*** Data for this task ***

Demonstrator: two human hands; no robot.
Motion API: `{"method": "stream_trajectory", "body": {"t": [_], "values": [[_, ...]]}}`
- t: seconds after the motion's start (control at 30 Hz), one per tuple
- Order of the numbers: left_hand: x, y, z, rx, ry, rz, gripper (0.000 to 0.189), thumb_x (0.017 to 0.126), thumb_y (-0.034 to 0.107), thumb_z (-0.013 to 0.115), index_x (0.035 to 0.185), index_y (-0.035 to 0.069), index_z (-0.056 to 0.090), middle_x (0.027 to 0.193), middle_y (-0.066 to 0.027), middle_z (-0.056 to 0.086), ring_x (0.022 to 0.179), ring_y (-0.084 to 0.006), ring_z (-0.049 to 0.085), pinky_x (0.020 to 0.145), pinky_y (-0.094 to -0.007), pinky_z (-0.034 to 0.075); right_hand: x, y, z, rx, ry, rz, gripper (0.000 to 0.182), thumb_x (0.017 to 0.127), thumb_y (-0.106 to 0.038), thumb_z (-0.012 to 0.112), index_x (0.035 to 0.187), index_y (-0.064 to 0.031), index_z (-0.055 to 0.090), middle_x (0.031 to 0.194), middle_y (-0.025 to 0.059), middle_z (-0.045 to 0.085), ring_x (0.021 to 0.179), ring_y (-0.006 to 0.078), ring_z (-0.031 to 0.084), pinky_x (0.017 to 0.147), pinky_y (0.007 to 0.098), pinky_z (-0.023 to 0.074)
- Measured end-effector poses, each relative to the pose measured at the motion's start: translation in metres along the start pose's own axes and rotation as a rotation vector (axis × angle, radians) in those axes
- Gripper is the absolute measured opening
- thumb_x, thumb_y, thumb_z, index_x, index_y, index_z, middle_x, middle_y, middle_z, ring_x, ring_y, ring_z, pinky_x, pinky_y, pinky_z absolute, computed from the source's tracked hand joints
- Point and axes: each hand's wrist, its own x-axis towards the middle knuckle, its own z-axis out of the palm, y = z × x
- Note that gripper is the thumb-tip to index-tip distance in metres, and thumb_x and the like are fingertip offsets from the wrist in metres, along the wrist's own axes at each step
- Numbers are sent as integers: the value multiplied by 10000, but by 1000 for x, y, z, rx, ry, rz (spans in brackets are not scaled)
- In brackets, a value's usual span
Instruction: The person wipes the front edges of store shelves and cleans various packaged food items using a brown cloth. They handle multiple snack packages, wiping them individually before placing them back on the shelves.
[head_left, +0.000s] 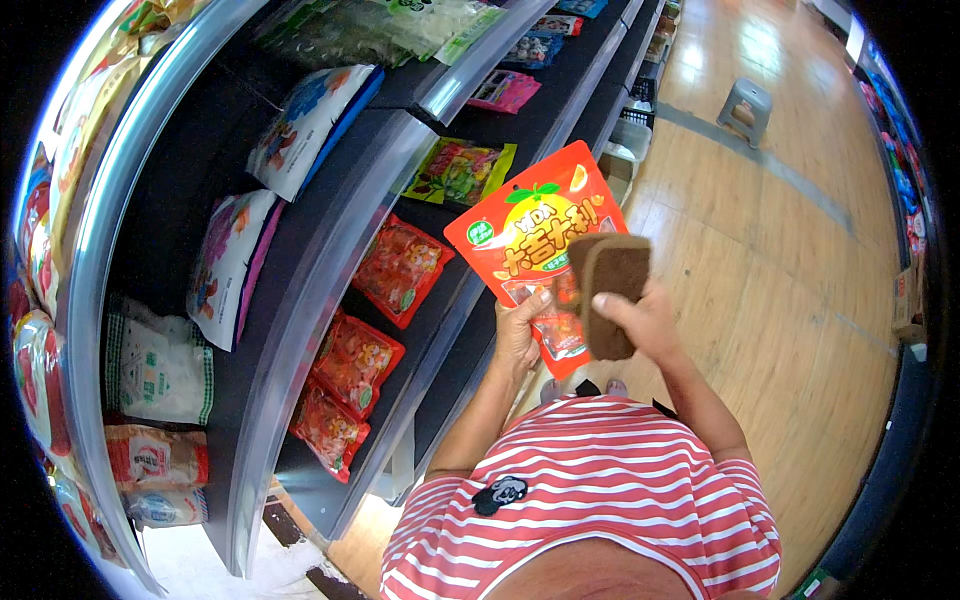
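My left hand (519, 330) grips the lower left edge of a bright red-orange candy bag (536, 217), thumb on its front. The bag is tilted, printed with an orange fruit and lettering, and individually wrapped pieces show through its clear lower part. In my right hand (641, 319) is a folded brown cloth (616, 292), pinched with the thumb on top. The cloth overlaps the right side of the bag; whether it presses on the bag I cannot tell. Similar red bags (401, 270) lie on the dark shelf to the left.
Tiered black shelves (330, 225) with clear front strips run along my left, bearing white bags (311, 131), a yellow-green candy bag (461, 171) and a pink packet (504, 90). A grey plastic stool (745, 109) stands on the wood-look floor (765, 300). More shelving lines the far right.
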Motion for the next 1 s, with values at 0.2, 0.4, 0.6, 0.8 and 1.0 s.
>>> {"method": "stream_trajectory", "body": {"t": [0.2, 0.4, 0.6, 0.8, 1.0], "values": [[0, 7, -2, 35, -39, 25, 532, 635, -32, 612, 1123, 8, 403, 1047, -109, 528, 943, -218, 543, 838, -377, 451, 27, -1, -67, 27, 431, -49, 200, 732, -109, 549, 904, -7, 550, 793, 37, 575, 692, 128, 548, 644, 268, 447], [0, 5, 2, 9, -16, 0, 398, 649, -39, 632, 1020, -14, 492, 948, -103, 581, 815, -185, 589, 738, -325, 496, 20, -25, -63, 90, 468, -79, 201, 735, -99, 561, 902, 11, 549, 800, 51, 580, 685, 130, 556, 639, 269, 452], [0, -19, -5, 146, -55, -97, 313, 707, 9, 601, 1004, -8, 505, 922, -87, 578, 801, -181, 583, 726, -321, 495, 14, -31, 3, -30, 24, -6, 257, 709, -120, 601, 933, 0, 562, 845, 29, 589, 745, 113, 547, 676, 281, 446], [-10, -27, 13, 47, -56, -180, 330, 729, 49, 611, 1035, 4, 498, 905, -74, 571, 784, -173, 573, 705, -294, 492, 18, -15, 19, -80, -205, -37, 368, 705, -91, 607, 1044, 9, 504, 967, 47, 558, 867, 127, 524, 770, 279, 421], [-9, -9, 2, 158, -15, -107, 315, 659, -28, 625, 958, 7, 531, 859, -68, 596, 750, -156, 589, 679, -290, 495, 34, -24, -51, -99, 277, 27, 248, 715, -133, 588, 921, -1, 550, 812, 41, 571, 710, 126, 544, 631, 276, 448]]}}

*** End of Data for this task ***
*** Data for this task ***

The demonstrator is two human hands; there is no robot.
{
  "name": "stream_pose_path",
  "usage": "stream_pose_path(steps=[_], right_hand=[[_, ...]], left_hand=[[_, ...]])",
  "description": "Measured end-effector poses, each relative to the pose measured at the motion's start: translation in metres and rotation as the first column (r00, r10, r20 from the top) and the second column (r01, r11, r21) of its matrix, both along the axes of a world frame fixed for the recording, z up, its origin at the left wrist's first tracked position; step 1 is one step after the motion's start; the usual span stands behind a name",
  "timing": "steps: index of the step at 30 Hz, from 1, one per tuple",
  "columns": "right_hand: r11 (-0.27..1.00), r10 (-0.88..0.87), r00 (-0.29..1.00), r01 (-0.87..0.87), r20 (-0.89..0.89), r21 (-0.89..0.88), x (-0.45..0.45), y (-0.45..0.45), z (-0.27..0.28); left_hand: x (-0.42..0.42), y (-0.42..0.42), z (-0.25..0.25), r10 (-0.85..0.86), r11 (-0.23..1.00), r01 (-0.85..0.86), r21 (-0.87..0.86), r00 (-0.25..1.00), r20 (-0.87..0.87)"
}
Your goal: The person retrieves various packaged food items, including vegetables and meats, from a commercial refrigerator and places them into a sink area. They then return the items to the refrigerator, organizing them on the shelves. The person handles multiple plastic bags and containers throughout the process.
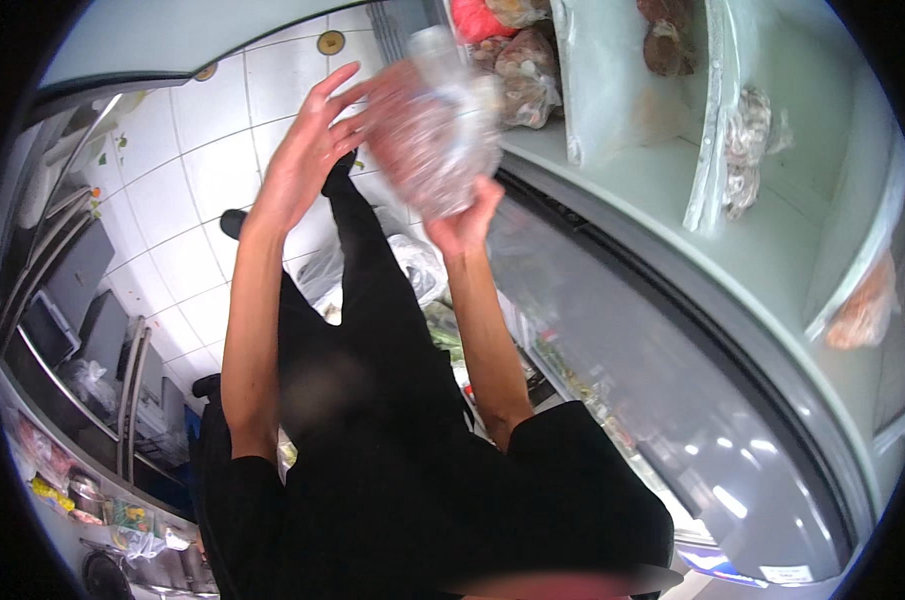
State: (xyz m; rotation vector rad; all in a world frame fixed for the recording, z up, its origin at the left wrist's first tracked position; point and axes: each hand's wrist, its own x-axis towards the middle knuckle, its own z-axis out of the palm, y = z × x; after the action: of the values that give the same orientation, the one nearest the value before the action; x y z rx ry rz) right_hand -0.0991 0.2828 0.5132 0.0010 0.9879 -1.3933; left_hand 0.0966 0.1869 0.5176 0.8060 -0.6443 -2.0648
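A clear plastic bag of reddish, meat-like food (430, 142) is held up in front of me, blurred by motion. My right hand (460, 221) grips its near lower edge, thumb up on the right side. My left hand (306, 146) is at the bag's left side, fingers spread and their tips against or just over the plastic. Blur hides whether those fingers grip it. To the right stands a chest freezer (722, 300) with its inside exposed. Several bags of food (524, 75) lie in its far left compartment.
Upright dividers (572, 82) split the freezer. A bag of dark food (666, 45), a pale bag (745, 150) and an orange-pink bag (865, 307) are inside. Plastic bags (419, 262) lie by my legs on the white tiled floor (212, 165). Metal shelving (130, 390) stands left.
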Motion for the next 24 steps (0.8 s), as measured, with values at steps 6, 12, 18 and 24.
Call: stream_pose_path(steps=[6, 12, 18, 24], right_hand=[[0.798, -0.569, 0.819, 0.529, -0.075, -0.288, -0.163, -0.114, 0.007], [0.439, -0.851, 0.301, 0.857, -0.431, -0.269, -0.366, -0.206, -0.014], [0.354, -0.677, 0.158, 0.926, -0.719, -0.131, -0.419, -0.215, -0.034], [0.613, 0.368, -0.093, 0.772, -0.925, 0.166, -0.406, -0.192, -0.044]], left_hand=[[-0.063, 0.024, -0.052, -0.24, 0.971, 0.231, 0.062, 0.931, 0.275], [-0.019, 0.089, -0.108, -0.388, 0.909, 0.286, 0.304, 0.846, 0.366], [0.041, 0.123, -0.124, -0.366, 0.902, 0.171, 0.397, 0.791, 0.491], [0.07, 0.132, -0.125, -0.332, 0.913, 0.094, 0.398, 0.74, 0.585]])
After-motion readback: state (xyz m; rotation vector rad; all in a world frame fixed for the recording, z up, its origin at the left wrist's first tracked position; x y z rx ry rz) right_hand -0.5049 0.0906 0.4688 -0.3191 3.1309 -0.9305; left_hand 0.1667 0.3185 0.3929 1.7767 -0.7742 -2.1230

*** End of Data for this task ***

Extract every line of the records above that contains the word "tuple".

Answer to the exercise —
- t: seconds after the motion's start (control at 30 Hz), one per tuple
  "timing": "steps: index of the step at 30 Hz, from 1, one per tuple",

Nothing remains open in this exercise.